The BBC worldview: opponents of papal visit are decent human rights activists, opponents of New York mosque are racists and loonies
By Ed West, Telegraph
Compare and contrast two reports from Newsnight:
British people opposed to the visit of Pope Benedict XVI: human rights activists concerned about child abuse and Aids victims.
Americans opposed to the New York mosque: racists and loonies.
In its coverage of race and immigration in the United States, the BBC has a very simple formula from which it rarely strays, and this is no exception.
Firstly it will use the word “Right-wing” as often as possible to describe the bad guys (here it used it twice in the first sentence).
Secondly, it will play hillbilly music to accompany any gathering of conservative white Americans, to signify to metropolitan British viewers that these are stupid hicks who almost certainly have sexual relations with family members (I notice it didn’t play a 50 Cent soundtrack when showing the black crowd).

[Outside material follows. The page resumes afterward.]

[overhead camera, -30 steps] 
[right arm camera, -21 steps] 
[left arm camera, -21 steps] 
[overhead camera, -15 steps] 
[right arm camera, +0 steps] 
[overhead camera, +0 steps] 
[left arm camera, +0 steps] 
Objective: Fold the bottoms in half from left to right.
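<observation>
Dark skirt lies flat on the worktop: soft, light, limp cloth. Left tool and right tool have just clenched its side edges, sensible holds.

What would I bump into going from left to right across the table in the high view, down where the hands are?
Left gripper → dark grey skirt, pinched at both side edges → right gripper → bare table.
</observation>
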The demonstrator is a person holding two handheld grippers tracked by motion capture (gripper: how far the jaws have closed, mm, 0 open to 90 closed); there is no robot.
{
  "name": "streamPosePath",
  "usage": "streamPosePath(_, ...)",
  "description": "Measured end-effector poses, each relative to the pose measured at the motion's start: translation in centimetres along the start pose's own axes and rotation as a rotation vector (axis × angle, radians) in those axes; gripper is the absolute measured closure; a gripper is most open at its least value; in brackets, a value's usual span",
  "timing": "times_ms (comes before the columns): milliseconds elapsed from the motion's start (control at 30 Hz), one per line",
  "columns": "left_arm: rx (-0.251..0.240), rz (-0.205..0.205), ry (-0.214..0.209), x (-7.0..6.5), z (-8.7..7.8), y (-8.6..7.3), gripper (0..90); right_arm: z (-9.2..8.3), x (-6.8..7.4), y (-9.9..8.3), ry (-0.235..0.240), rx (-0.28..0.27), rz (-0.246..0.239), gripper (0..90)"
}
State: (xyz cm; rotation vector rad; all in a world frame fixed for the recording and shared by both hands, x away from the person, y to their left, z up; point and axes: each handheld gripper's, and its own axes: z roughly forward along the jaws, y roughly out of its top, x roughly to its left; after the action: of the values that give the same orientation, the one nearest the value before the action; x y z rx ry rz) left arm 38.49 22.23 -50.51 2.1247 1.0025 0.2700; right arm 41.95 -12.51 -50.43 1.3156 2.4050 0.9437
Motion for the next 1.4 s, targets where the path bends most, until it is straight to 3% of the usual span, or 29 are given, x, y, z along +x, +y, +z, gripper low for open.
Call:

Then it will suggest Right-wing Americans are “scared”, or as Newsnight put it: “President Obama spells the end of America as they know it… Barack Obama is the symbol of the other… and that terrifies them… President Obama has been accused by his opponents of representing another America, one they fear.”
When discussing immigration, a programme will interview the thickest, laziest, fattest white American possible, who will naturally explain his opposition in economically illiterate terms. It will then interview the most hard-working foreign labourer in America, who has four physics degrees back home and sounds more articulate than the average Harvard Law Professor.